Senior Quality Manager
CDI Basel (Basel-Stadt) Design / Civil engineering / Industrial engineering
Job description
Job Description
Quality Compliance and eCompliance oversight of all Quality Control related activities at a biopharmaceutical manufacturing and testing site in Basel . The position includes in addition a part-time Data-Integrity role. Manage projects and/or processes and allocated resources to support departmental projects and objectives according to agreed timelines and standards and assure compliance with GMP is maintained in Biologics Technical Development and Manufacturing Biologics Drug Substance Supply (BDSS).
• Manage portfolio of projects, support a discipline and/or provide a service on his/her own or with a team of associates. May provide functional expertise in area of responsibility (e.g. equipment qualification, single use systems…).
• Ensure Quality Assurance oversight on several activities (e.g. production, transport…)
• Lead the Quality Assurance aspects of the Biologics Technical Development and Manufacturing BDSS Commercial project.
• Review and approve deliverables (e.g. procedures, records, third party work, contractors, clinical trial material, components) and related tools (e.g. IT, document systems, training tools, facility validation) to ensure GMP compliance.
• Represent Biologics Technical Development and Manufacturing Technical Development Quality in initiatives. Liaise with key stakeholders across Pharma (e.g. Head Compliance and Inspection Management, Global Pharma Engineering) to identify compliance standardization needs.
• Supervise 0-5 indirect reports or a team and coach Quality Managers.
• Lead project related activities (e.g. development of new tools and processes).
• Write, review and approve documents (e.g. procedures, records, SOPs) and related tools (e.g. IT, document systems, training tools, facility validation) to ensure GMP compliance
• Perform inspections and audits as required
• Contribute to the evaluation of new Quality Assurance tools.

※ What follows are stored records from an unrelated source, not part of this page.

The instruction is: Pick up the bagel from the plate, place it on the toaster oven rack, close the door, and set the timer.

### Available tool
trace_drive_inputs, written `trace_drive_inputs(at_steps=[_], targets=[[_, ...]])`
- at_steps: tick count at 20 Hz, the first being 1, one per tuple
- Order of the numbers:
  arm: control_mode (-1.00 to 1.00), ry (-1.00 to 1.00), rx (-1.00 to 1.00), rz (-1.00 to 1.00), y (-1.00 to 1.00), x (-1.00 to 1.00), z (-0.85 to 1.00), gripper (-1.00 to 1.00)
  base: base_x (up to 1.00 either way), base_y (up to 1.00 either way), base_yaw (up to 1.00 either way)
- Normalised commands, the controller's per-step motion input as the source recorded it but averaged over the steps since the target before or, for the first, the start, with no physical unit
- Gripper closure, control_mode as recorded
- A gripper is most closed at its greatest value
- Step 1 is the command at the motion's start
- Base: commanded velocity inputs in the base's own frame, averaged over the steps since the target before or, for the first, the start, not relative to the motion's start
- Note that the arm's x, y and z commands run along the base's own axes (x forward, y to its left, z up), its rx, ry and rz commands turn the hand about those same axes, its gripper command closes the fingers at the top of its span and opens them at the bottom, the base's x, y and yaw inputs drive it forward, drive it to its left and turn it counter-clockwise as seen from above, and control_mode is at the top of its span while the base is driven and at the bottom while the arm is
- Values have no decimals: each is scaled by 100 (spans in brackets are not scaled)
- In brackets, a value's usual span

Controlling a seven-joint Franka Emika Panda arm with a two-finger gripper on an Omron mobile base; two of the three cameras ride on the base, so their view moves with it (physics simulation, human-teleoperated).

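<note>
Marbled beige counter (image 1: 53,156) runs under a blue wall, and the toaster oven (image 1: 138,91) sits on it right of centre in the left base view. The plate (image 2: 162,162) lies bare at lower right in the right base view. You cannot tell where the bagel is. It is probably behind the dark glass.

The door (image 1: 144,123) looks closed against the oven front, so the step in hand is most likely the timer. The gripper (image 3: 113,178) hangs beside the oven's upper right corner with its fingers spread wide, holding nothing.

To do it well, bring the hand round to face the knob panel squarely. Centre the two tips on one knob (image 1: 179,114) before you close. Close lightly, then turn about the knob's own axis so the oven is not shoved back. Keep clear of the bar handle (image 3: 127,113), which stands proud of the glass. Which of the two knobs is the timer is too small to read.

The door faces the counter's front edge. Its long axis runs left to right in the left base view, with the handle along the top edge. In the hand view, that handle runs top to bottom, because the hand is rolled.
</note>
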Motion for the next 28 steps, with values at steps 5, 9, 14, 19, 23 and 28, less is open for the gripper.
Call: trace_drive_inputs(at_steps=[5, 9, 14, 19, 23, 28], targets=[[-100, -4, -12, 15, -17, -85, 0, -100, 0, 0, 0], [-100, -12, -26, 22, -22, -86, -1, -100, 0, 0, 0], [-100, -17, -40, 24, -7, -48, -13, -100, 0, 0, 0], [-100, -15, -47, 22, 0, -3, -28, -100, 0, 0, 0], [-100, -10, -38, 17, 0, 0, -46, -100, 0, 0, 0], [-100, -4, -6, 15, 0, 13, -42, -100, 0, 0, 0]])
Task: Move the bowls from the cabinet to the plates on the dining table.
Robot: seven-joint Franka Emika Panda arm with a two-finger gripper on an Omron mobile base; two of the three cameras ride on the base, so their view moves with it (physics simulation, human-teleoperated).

• Provide support to Technical Research and Development line functions in GMP compliance related issues in area of expertise (e.g. Transmissible spongiform encephalopathies , challenge agents, Computer System Validation).
• Coach and develop people; participate in recruitment of talent. Support a culture of high performance and trust. Assure that the required level of knowledge and skills is available and identify competency gaps. Establish and implement training and development plans.
• Meet internal and external guidelines regarding quality and safety (quality manuals, regulatory cGMP guidelines, health authority guidance's, SOPs, HSE, etc). Promote and enforce compliance to guidelines. If managing associates, ensure same for them.
• Support project management functions as a sub-team member or in preparation for a Pre-approval inspection.
• Write/contribute to internal compliance policy and/or comment to regulations.
• Lead and support direct reports in line with Novartis values and behavior including objectives setting, performance evaluations, development planning and participate in recruiting process.
Desired profile
Minimum requirements
o Minimum: Basic degree in scientific or relevant discipline (BS or equivalent) o Desirable: Advanced degree in scientific or relevant discipline (MS or equivalent)
o Fluent English (oral and written) required; fluent in site-language desirable o At least 3 years of relevant experience.
o Ability to influence people, negotiate and communicate.
o Sound scientific, technical and regulatory knowledge in a specific area.
o Excellent knowledge of cGMPs, working knowledge of safety and environmental regulations and guidelines.
o Good knowledge of drug development. o Good organizational skills.
o Good and proven ability to analyze and evaluate GMP compliance.